Posted on:2002-10-30Degree:Ph.DType:Dissertation
University:Texas A&M UniversityCandidate:Daugherty, William ColeFull Text:PDF
GTID:1465390011999178Subject:American literature
Abstract/Summary:
This dissertation explores the iconography of Napoleon Bonaparte (1769--1821) during what is commonly called the American Literary Renaissance of the middle nineteenth century. The claims of this dissertation are threefold: (1) Interest in and appropriation of the image of Napoleon was pervasive in the United States during the 1840s and 50s. (2) Particular American authors of this period were influenced by and engaged in the cultural production of "Napoleons." (3) This cultural production had direct ties to the expansionism/"empire-building" of the United States during this period.;The heart of the American Literary Renaissance is generally accepted as the time period between 1850, when Nathaniel Hawthorne's The Scarlet Letter and Ralph Waldo Emerson's Representative Men were published, and 1855, when Walt Whitman published Leaves of Grass and the slavery issue finally began to tear the seams of the American republic.

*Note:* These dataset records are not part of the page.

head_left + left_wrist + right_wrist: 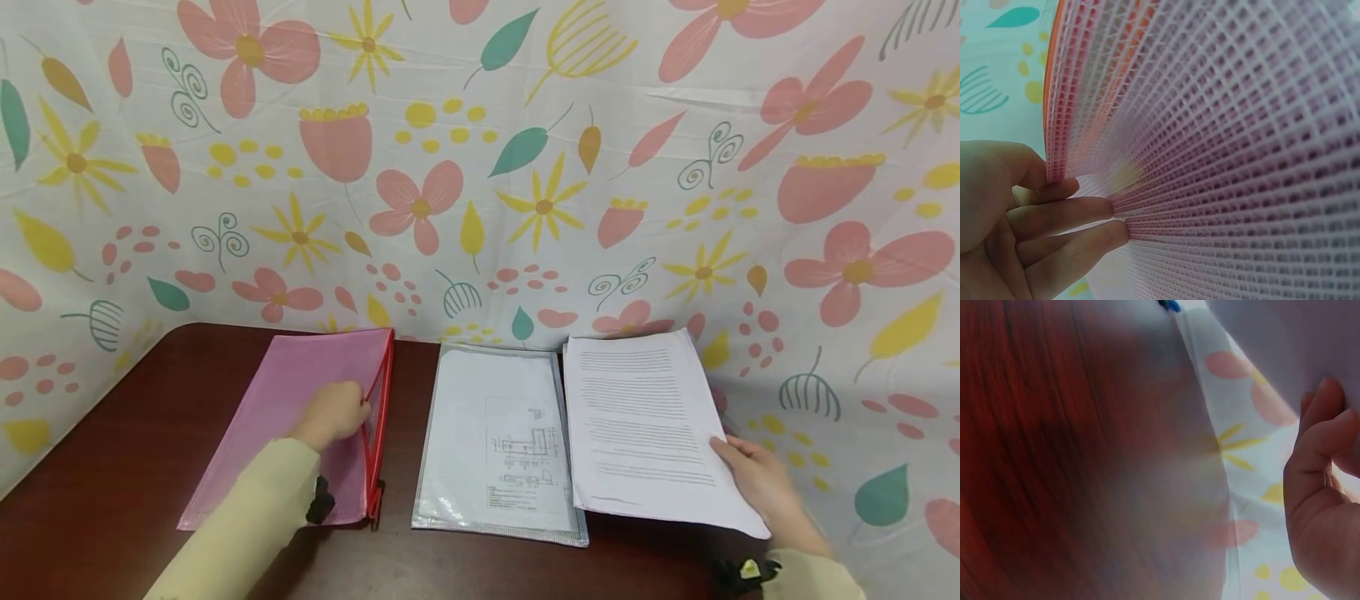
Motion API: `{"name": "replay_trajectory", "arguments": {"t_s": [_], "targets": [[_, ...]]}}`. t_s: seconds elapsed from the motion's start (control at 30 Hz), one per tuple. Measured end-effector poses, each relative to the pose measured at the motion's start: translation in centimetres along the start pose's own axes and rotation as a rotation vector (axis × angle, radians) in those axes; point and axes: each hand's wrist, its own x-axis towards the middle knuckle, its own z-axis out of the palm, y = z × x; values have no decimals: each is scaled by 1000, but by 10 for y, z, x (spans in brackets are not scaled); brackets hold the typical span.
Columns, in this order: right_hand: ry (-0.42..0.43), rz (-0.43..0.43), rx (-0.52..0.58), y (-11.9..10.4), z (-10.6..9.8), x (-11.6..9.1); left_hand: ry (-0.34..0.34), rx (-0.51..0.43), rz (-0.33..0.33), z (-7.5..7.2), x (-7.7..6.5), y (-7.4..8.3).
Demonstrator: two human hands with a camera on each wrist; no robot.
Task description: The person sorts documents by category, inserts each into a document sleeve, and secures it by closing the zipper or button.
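Observation:
On the left lies a pink mesh zipper pouch (292, 375) with a red zipper edge that gapes partway along. My left hand (335, 412) pinches the pouch at this opening. In the left wrist view, thumb and forefinger hold the rim while other fingertips touch the mesh (1241, 162). Over on the right, my right hand (759, 477) grips the right edge of a stack of printed paper (645, 417). The lower right corner of the stack bends, and in the right wrist view the sheets (1272, 344) are raised over the table.
Between the hands lies a clear mesh zipper pouch (461, 433) with a printed drawing inside. The paper stack overlaps its right edge. All rest on a dark wooden table (97, 442), with a flower-patterned cloth (465, 92) hanging behind and along both sides.

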Motion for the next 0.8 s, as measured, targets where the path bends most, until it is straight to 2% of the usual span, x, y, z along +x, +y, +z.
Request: {"name": "replay_trajectory", "arguments": {"t_s": [0.2,0.43,0.8], "targets": [[-32,12,72,-5,10,-2,9,5,17,4,2,10],[-23,40,110,-9,22,-2,6,-4,36,8,3,23],[-80,39,198,-18,39,-3,9,22,54,17,5,42]]}}
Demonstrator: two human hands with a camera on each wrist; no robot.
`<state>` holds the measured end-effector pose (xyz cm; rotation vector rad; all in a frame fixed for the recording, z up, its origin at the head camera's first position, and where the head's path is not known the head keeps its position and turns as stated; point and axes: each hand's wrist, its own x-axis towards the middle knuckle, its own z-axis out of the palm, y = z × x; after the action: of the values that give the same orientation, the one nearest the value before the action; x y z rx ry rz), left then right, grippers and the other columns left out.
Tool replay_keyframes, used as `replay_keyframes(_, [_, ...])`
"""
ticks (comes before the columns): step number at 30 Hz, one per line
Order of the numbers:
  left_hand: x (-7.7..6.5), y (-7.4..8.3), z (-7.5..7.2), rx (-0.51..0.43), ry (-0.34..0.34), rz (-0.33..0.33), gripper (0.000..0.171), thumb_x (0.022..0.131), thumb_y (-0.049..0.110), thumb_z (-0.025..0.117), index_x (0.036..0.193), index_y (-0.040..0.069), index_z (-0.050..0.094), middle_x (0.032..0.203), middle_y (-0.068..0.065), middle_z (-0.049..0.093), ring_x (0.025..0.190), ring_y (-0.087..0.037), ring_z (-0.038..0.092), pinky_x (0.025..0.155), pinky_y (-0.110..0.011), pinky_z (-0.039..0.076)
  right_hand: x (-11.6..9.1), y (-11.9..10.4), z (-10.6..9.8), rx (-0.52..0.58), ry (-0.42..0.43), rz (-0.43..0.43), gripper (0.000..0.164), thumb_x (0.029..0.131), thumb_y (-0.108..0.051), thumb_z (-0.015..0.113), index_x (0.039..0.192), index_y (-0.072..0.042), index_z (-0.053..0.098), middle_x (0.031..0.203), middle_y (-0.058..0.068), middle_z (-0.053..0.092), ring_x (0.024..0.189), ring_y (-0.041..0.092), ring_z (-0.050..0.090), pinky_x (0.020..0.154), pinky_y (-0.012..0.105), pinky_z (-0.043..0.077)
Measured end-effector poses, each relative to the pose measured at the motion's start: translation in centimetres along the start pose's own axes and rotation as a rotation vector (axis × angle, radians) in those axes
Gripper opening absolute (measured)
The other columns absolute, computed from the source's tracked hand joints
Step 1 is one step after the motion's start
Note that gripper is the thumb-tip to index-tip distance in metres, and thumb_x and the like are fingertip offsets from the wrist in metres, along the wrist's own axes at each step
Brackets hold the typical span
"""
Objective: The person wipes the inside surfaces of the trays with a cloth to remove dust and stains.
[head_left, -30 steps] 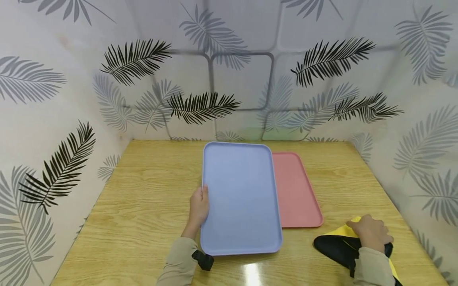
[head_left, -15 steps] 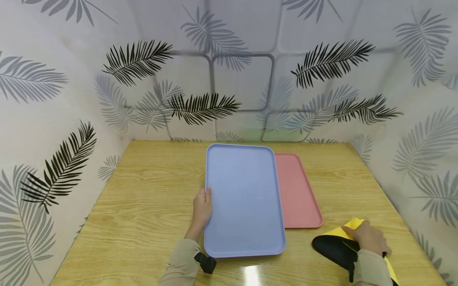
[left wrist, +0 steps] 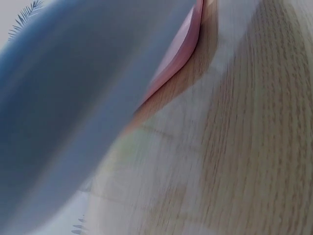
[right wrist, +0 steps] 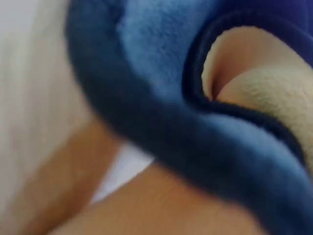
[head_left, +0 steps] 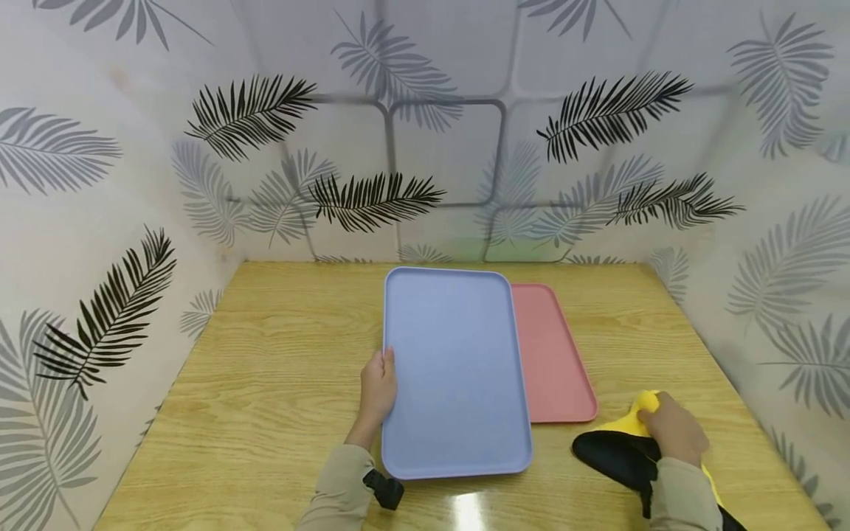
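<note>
My left hand (head_left: 378,387) grips the left rim of a light blue tray (head_left: 458,369), thumb on the upper side, other fingers hidden below. The tray overlaps a pink tray (head_left: 556,361) on its right. In the left wrist view the blue tray (left wrist: 63,103) looms close, with the pink tray's edge (left wrist: 181,54) beyond it. At the lower right, my right hand (head_left: 676,429) pinches a soft yellow-and-black fabric item (head_left: 614,457) whose kind I cannot tell. Its fuzzy, dark-edged fabric (right wrist: 151,122) nearly fills the right wrist view, blurred.
Both trays are on or over a wooden table (head_left: 285,354). Leaf-patterned covering (head_left: 425,147) encloses the back and both sides. A black strap piece (head_left: 384,488) sits at the left sleeve's cuff.
The blue tray and my left hand have shifted slightly right. My right hand has moved a little left and up, and the yellow part of the fabric item is drawn up with it.
</note>
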<state>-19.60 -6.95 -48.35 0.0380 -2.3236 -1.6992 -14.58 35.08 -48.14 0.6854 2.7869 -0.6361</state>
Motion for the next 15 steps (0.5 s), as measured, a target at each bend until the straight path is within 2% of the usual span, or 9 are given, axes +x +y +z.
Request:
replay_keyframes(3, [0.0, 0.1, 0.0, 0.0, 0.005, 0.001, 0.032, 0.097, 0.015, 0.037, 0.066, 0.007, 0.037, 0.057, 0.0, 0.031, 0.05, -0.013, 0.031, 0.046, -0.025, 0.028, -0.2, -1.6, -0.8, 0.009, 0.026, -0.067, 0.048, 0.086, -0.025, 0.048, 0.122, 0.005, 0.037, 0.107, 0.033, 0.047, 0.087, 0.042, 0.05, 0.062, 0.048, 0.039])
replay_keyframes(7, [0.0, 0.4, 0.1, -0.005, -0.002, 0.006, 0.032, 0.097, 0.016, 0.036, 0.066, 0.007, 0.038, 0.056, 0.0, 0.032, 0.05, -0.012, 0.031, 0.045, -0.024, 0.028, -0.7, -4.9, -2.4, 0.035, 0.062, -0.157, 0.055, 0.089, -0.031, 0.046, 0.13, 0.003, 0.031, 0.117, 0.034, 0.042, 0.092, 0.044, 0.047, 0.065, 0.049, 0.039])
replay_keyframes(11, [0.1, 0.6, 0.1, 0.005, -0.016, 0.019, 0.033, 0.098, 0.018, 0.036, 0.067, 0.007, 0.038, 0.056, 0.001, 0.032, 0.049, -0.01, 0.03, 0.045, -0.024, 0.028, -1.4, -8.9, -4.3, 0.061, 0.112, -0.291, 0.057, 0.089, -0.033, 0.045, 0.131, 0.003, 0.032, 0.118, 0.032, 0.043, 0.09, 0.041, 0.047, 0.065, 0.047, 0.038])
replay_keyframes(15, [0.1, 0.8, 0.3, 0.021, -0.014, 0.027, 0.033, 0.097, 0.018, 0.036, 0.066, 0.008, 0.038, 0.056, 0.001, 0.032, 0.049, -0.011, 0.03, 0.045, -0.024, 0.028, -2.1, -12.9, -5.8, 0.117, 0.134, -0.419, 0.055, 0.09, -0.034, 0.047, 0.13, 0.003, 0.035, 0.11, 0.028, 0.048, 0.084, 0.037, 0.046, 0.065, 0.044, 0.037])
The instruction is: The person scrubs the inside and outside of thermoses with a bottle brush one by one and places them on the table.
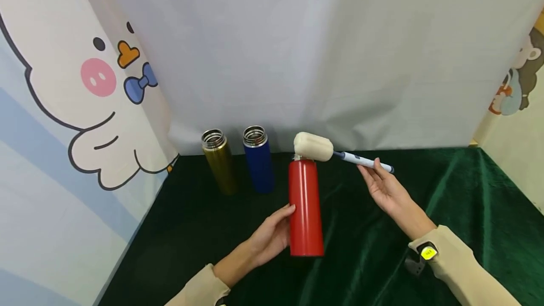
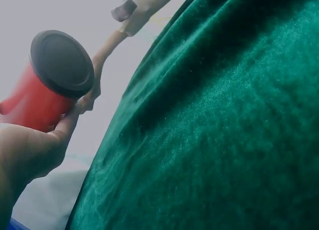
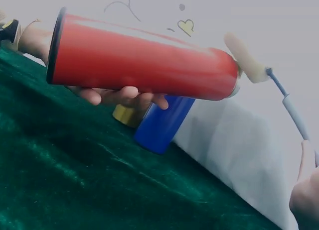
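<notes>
A red bottle (image 1: 305, 209) is gripped around its body by my left hand (image 1: 272, 235), mouth upward and raised off the cloth. Its black base (image 2: 62, 63) faces the left wrist camera. In my right hand (image 1: 388, 190) I pinch the pale handle (image 1: 361, 159) of a bottle brush. The brush's cream sponge head (image 1: 313, 146) lies sideways across the bottle's mouth and overlaps it in the head view. In the right wrist view, the sponge (image 3: 245, 58) sits right at the red bottle's (image 3: 144, 58) metal neck, and several left fingers wrap under the body.
A gold bottle (image 1: 221, 166) and a blue bottle (image 1: 258, 162), both without lids, stand upright at the back left. Dark green velvet (image 1: 450, 192) covers the table. A white sheet (image 1: 255, 51) hangs behind, with cartoon-printed panels (image 1: 46, 122) at the sides.
</notes>
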The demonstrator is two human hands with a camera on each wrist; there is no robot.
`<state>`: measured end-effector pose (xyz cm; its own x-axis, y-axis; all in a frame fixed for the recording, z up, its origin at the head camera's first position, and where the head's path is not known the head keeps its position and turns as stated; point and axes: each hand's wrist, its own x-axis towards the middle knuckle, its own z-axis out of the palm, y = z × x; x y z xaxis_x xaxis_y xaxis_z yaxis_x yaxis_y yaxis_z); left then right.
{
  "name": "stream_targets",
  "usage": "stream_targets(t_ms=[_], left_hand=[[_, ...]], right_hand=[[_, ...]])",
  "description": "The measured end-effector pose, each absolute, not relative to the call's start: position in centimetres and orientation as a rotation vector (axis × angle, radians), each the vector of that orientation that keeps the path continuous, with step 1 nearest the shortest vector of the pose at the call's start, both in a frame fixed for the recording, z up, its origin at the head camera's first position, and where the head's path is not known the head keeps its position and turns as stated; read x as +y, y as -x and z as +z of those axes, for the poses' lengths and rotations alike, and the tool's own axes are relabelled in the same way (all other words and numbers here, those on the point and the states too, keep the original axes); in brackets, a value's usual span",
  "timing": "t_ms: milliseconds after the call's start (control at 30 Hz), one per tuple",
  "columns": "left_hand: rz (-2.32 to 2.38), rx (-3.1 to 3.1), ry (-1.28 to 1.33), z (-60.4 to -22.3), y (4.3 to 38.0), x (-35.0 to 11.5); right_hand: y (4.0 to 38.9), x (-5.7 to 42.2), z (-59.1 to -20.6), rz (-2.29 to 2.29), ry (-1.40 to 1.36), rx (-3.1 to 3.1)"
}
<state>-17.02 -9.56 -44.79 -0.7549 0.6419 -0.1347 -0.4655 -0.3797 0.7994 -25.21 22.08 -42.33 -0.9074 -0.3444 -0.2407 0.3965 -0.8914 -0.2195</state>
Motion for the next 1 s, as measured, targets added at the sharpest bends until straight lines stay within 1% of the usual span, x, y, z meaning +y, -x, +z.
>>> stream_targets(t_ms=[233, 400, 600, 767, 1000], left_hand=[[2.172, 1.089, -0.295, -44.5, 16.9, -9.7], [2.227, 1.122, -0.288, -44.5, 16.8, -9.7], [2.293, 1.101, -0.272, -44.5, 16.9, -9.7], [2.269, 1.106, -0.269, -44.4, 17.0, -9.6], [2.151, 1.223, -0.299, -44.7, 16.8, -9.6]], right_hand=[[23.7, 23.2, -43.4, -2.634, -0.254, 0.392], [22.2, 23.9, -44.4, -2.528, -0.226, 0.525], [20.9, 24.7, -45.5, -2.410, -0.110, 0.601], [21.4, 24.6, -45.4, -2.391, -0.058, 0.669], [23.5, 23.6, -43.5, -2.543, -0.245, 0.580]])
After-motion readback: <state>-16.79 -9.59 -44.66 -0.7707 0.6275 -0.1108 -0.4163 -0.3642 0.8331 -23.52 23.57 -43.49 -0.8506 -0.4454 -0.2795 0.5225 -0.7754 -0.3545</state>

This period was one of remarkable literary production in the United States; some of the greatest literary works of the United States were published in this short span of years. This dissertation, however, focuses on a few representative texts: popular drama of the period, George Lippard's story paper The Quaker City, the journals and essays of Ralph Waldo Emerson, and Pierre and Moby-Dick, two novels by Herman Melville.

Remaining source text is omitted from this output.